Taken together, the foregoing indicates that irrespective of the precise definition that is used, sustainable tourism development is based on three main principles, economic, environment and social which are described below:
1. Economic: This principle refers to something that affects to the majority number of people and enhance the economic situation which is related to sustainable management of economic in tourism sector. This can regarded as opportunities to educate and train employees, support local suppliers, trade, producers and so on (Chapman, 2007). This principle is consistent with the observation by King (2008) that, "tourism in Thailand, as with tourism in the Asian region more generally, is a highly diversified, complex, and changing phenomenon, the impact and consequences of which have to be gauged within the wider process of economic development and social change" (p. 105).
2. Environmental: The environmental principle refers to nature places, wildlife, energy, pollution, water and so forth (Rain Forest Alliance, 2007). All of these need to be taken into account in order to maintain and enhance the resources for future generations.
3. Social. This principle means to respect the local traditions and communities in particular place (Chapman, 2007). Achieving authentic sustainability, though, depends on many factors. It is believed that to achieve the sustainable is responsible for all stakeholders. The influence of stakeholders can help sustainability in the quality of the environment (Bramwell and Lane, 2003).
Stakeholders in sustainable tourism development are comprised of residents (local), management (state), government (federal), non-governmental organization, employees, industry involvement and tourists. To be successful in sustainable (equally concerned of economic, environment and social), a different of stakeholder positions and views, need to be concerned. For tourism planning in development, the participation of all stakeholders are essential of public contribution in the decision making process and benefits of tourism development. In sum, stakeholder participations appears to be a critical component of sustainable tourism (Green, 1995; Leslie, 1993; Murphy, 1988).
National governments and international organizations such as the World Bank, the U.S. Agency for International Development (USAID), the International Union for the Conservation of Nature and Natural Resources (IUCN), the World Wide Fund for Nature (WWF), the Eco-tourism Society, the Domestic Technology Institute, the European Union (EU), the Business Council for Sustainable Development and the United Nations Environment Programme (UNEP) have all actively supported wise-use, market-driven, integrated, sustainable development principles and programs (Hirsch and Warren, 1999). To date, these and other organizations have actively promoted the so-called "greening of development practices" within the global tourism industry that specifically encourage local participation (Hirsch and Warren, 1999) and these issues are discussed further below.

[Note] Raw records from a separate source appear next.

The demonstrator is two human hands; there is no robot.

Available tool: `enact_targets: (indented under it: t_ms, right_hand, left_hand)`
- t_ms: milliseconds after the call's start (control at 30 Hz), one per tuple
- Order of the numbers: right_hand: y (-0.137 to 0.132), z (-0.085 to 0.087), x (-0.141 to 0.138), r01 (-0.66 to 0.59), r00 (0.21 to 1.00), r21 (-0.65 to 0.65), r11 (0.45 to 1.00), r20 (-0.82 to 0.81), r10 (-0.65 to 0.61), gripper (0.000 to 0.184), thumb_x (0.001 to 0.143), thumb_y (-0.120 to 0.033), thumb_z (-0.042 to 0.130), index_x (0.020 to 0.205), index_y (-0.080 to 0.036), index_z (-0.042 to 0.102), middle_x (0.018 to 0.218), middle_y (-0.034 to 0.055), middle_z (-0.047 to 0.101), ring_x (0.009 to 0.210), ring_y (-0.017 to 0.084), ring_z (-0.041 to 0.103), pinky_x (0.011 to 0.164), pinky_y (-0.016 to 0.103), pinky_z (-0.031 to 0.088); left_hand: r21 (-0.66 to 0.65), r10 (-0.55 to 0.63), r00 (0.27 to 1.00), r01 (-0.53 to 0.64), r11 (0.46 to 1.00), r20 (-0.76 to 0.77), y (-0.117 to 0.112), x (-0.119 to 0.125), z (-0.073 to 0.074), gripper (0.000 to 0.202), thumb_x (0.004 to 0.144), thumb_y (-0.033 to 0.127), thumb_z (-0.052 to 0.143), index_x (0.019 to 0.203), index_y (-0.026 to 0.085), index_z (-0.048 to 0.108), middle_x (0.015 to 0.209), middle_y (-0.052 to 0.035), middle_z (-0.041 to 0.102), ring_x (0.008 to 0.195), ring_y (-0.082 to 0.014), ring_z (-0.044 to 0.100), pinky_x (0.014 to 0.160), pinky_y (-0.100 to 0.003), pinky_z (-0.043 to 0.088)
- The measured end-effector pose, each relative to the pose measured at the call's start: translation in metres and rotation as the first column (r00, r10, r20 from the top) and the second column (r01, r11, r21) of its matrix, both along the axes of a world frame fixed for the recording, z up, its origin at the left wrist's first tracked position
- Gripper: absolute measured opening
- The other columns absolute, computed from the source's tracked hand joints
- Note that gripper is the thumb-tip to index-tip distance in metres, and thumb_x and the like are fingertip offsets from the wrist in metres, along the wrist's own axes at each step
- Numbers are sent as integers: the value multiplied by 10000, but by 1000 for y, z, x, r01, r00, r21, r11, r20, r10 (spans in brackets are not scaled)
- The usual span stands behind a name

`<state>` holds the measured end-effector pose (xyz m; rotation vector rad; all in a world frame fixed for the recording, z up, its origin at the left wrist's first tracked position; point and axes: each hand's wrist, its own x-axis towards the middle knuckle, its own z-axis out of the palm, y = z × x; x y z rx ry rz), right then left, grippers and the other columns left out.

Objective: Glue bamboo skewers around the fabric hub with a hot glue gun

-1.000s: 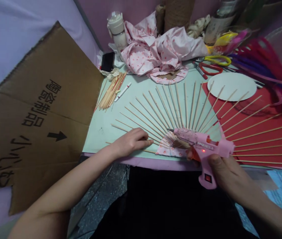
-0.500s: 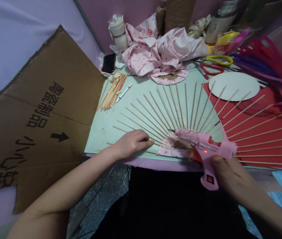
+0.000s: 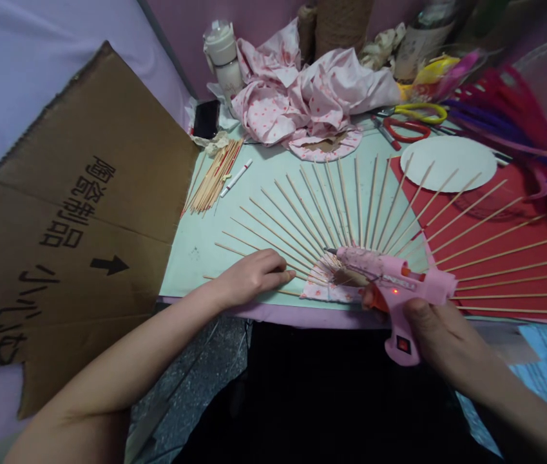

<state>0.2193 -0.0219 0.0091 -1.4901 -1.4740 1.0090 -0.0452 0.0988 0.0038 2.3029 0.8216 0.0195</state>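
Several thin wooden sticks (image 3: pixel 360 206) fan out over the pale green table top (image 3: pixel 196 248) from a small pink-dotted fabric piece (image 3: pixel 324 291) at the near edge. My right hand (image 3: pixel 430 328) grips a pink glue gun (image 3: pixel 399 283) by its handle, a finger on the orange trigger, and the nozzle points left at the hub of the fan. My left hand (image 3: pixel 251 276) lies curled on the table, its fingertips pressing a stick at the fan's lower left.
A large printed cardboard sheet (image 3: pixel 70 225) leans at the left. Loose sticks (image 3: pixel 212 177) and a white pen (image 3: pixel 237 178) lie behind it. Crumpled pink fabric (image 3: pixel 302 96), a white bottle (image 3: pixel 220 55), scissors (image 3: pixel 411 122), a white paper disc (image 3: pixel 447 164), red paper (image 3: pixel 495 251) and feathers (image 3: pixel 509 116) crowd the back and right.
Only the view shifts slightly. Both hands and the glue gun stay where they were.
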Motion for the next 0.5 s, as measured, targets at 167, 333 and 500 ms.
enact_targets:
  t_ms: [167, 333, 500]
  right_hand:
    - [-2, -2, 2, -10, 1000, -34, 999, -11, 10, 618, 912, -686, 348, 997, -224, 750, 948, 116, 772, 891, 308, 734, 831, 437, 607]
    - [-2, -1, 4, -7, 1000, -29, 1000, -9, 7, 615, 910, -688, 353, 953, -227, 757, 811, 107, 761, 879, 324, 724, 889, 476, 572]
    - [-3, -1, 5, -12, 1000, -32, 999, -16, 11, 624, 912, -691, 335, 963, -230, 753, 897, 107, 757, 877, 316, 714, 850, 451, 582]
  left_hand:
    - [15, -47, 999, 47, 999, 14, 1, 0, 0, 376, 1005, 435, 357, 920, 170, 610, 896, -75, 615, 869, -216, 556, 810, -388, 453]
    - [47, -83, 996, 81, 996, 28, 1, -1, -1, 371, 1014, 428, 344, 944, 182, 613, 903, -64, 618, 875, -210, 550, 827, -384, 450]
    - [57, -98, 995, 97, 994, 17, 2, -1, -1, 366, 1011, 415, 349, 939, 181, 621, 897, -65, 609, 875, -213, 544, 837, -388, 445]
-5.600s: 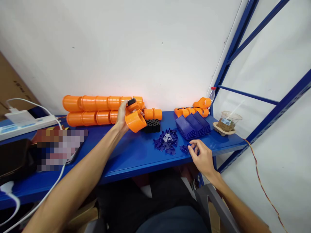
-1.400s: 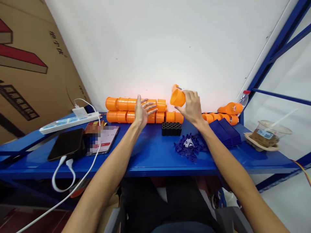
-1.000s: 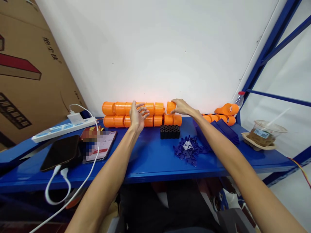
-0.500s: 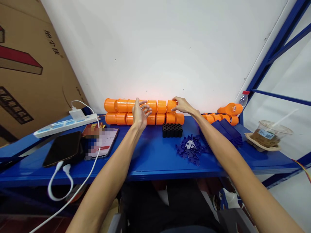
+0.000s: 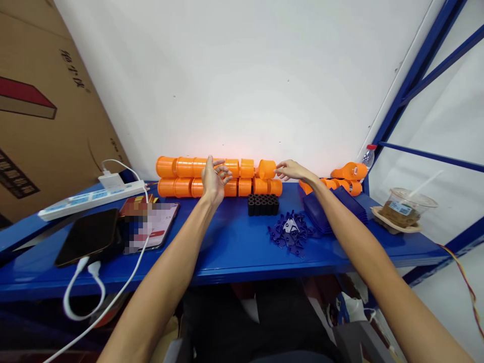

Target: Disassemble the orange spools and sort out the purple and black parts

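Orange plastic cylinders lie end to end in two stacked rows, an upper row (image 5: 185, 166) and a lower row (image 5: 183, 187), along the white wall. My left hand (image 5: 215, 180) is in front of the rows, palm turned to the right, fingers spread, holding nothing. At the upper row's right end, one orange cylinder (image 5: 267, 169) sits slightly tilted. My right hand (image 5: 293, 170) is just right of it, fingers stretched toward its edge; whether the fingertips touch it I cannot tell. A block of black tubes (image 5: 263, 205) stands in front of the lower row.
Small blue plastic pieces (image 5: 289, 234) and blue flat sheets (image 5: 338, 209) lie on the blue table (image 5: 230, 252). More orange parts (image 5: 350, 171) are at right, near a drink cup (image 5: 406, 209) and bottle (image 5: 368, 156). Phones (image 5: 91, 234) and a power strip (image 5: 91, 199) are at left.
My right hand has shifted right, off the end cylinder, which now sits tilted. My left hand keeps its place before the rows. The view has moved slightly.
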Motion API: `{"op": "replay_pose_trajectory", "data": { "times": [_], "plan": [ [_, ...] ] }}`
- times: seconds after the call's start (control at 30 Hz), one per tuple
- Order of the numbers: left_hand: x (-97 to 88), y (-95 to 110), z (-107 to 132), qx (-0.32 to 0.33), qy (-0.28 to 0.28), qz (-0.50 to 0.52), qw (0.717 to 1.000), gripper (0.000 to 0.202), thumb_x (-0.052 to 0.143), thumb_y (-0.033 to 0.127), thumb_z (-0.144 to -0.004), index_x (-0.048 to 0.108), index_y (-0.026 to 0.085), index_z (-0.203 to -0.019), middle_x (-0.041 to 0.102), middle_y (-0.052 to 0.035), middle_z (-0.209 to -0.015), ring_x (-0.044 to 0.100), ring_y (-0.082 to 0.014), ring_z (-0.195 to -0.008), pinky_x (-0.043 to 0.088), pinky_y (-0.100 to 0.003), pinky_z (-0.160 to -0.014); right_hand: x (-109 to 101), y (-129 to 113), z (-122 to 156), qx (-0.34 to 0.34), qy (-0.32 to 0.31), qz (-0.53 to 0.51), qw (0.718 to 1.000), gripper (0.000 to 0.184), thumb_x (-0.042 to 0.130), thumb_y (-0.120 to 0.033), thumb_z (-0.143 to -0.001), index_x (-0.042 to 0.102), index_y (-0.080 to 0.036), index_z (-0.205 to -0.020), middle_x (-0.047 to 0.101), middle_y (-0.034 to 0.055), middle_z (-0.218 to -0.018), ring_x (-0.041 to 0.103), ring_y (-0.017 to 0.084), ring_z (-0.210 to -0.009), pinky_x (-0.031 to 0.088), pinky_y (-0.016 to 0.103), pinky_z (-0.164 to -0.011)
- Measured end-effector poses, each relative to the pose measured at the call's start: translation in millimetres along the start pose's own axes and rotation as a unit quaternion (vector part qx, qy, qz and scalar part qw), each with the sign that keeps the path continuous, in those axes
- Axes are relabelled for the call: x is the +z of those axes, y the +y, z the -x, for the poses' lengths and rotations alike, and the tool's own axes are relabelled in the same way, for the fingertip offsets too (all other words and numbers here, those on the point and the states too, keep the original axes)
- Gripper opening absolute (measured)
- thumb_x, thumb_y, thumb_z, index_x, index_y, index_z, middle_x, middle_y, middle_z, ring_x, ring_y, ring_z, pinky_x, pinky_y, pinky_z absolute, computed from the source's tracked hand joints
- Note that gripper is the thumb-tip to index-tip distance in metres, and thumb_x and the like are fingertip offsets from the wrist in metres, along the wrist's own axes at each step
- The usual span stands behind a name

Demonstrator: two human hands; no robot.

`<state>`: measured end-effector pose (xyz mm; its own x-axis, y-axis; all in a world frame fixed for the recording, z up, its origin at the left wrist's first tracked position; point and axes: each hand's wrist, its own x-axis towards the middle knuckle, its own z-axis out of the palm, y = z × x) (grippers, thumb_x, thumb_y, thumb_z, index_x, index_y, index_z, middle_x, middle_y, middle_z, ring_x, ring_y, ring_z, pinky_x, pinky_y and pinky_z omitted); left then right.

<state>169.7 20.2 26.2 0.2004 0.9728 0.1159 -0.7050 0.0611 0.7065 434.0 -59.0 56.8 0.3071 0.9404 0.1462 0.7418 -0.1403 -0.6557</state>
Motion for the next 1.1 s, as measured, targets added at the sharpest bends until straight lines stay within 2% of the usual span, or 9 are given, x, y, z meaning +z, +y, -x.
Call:
{"op": "replay_pose_trajectory", "data": {
  "times": [0.07,0.13,0.2,0.3,0.4,0.5,0.7,0.87,1.1],
  "plan": [
    [-0.3,-1.6,-0.3,0.005,-0.009,-0.002,1.000,0.039,0.051,0.049,-0.103,0.063,0.017,-0.085,0.056,0.0030,-0.057,0.056,-0.0098,-0.046,0.042,-0.020,-0.049,-2.6,4.7,2.9,0.001,-0.052,-0.053,0.997,0.049,0.067,-0.024,-0.092,0.061,-0.007,-0.138,0.078,0.0193,-0.112,0.077,0.023,-0.090,0.063,0.035,-0.080],
    [-0.2,-2.2,0.6,0.009,-0.015,-0.004,1.000,0.038,0.048,0.046,-0.104,0.064,0.017,-0.086,0.057,0.0028,-0.057,0.056,-0.0101,-0.047,0.043,-0.020,-0.050,-0.8,5.2,3.5,-0.020,-0.059,-0.070,0.996,0.063,0.069,-0.021,-0.091,0.051,-0.007,-0.150,0.078,0.0182,-0.115,0.077,0.022,-0.093,0.062,0.033,-0.083],
    [0.6,-1.3,2.7,0.008,-0.010,-0.005,1.000,0.038,0.047,0.044,-0.105,0.063,0.017,-0.085,0.056,0.0029,-0.057,0.055,-0.0101,-0.046,0.042,-0.020,-0.050,4.3,1.9,1.1,-0.052,-0.028,-0.022,0.998,0.079,0.077,-0.019,-0.086,0.044,-0.007,-0.157,0.078,0.0177,-0.118,0.075,0.023,-0.100,0.060,0.033,-0.090],
    [2.3,1.4,6.3,0.002,0.001,-0.007,1.000,0.037,0.045,0.040,-0.106,0.062,0.017,-0.083,0.055,0.0032,-0.056,0.055,-0.0099,-0.046,0.042,-0.020,-0.049,14.8,-6.2,-6.2,-0.103,0.035,0.082,0.991,0.095,0.088,-0.018,-0.076,0.044,-0.009,-0.159,0.076,0.0174,-0.125,0.072,0.025,-0.109,0.055,0.034,-0.099],
    [3.6,3.4,8.1,-0.004,0.005,-0.007,1.000,0.036,0.045,0.039,-0.106,0.062,0.017,-0.083,0.055,0.0031,-0.056,0.054,-0.0098,-0.046,0.041,-0.020,-0.049,24.9,-13.6,-13.2,-0.119,0.071,0.113,0.984,0.077,0.086,-0.018,-0.079,0.058,-0.011,-0.150,0.074,0.0163,-0.130,0.072,0.026,-0.112,0.054,0.035,-0.102],
    [3.9,3.6,8.1,-0.007,0.010,-0.006,1.000,0.036,0.046,0.040,-0.106,0.062,0.017,-0.082,0.055,0.0030,-0.056,0.054,-0.0097,-0.045,0.041,-0.020,-0.049,33.8,-19.1,-16.6,-0.098,0.088,0.088,0.987,0.057,0.079,-0.020,-0.086,0.066,-0.011,-0.140,0.074,0.0155,-0.127,0.075,0.023,-0.099,0.059,0.036,-0.095],
    [4.3,4.0,9.2,-0.004,0.005,-0.004,1.000,0.037,0.045,0.038,-0.107,0.062,0.017,-0.083,0.054,0.0031,-0.056,0.054,-0.0092,-0.045,0.041,-0.019,-0.049,50.6,-26.6,-17.1,-0.081,0.086,-0.028,0.993,0.058,0.077,-0.022,-0.088,0.063,-0.012,-0.143,0.067,0.0165,-0.131,0.073,0.017,-0.074,0.067,0.037,-0.074],
    [5.0,5.1,10.2,-0.007,0.003,-0.005,1.000,0.039,0.042,0.038,-0.108,0.062,0.017,-0.081,0.054,0.0031,-0.055,0.054,-0.0090,-0.045,0.041,-0.018,-0.048,56.1,-31.6,-16.0,-0.048,0.084,-0.138,0.986,0.053,0.068,-0.011,-0.090,0.061,-0.011,-0.142,0.061,0.0151,-0.134,0.068,0.010,-0.069,0.069,0.034,-0.070],
    [-3.4,-2.3,-3.2,-0.002,-0.013,-0.009,1.000,0.035,0.046,0.040,-0.106,0.064,0.017,-0.086,0.056,0.0026,-0.058,0.056,-0.0099,-0.048,0.043,-0.020,-0.050,45.5,-30.9,1.8,-0.073,0.075,-0.055,0.993,0.059,0.066,-0.018,-0.094,0.055,-0.015,-0.153,0.070,0.0129,-0.126,0.068,0.009,-0.065,0.067,0.034,-0.078]
  ]
}}
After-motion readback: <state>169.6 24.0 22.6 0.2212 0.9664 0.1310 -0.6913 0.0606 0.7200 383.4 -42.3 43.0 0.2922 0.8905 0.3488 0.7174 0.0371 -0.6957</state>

The Need for Local Participation in Sustainable Development Initiatives
Local participation in sustainable development initiatives has been important key in tourism industry in developing countries for more than 30 years (Li, 2006). The research to date indicates that in order to gain benefits and achieve a competitive advantage in many emerging nations, it is essential to include local communities in the developmental process. It is also believed that it will be benefits if local participate in decision making process. Local participation can be supporter in sustainable development (Van Rooyen, 2004). Conversely, a lack of local support can doom even the most well-designed and funded tourism development initiatives (Hirsch and Warren, 1999).
The participation of local people in particular destination is therefore the main key to developing sustainable tourism offerings. It is said that local involvement is the road in development of sustainable tourism as the involvement of community plays a key role in long-term standing and can generate the quality of community's life (Putnam, 2000). In addition to the Community involvement is the road in sustainable development, it is the process in decision making which enables local to be part of development. It results in supporting local culture, tradition and local knowledge, skill and so on (Lacy et al., 2002). The important issue is that it provides a framework in which the solution of community problems can be pursued (Lasker et al., 2001). In addition, this framework can help reduce the negative impacts while maximizing the positive impacts (Lasker et al., 2001). It can create good and new opportunities for local people and in this way, local people will benefit from tourism development (Lasker et al., 2001). Moreover, a benefit in this point is not mean only about revenue, income or financial but also mean the benefit in the skills development, creating confidence, trust and becoming the owner of businesses (Tosun, 2000). Participation in decision making processes in tourism development can therefore help the Bung Kan Province tourism sector become truly sustainable.
Figure 1: Source: Timothy (1999, p. 372).
According to Timothy's model in Figure 1 above, full participation in tourism development requires involvement by all of the stakeholders. It is seen here that local people or residents in particular area should have participated in the decision making process in tourism development planning to gain benefits from it. When considering about local participation, in other word community participation in term of tourism, many studies has used "means" and "ends" approach. To define "means," it regards as the process of participation or in the position of empower community to involvement. To define "ends," it regards as the level of participation. In addition to the process of participation in tourism development, the consideration is not only dependent on the political, social and economic sectors, but must also take into account the impact from the perspective of local residents. In this point, it refers to personal interest, personal knowledge, personal confidence, resources, education, awareness and time (Reid 2003; Cole 2006; Addison 1996).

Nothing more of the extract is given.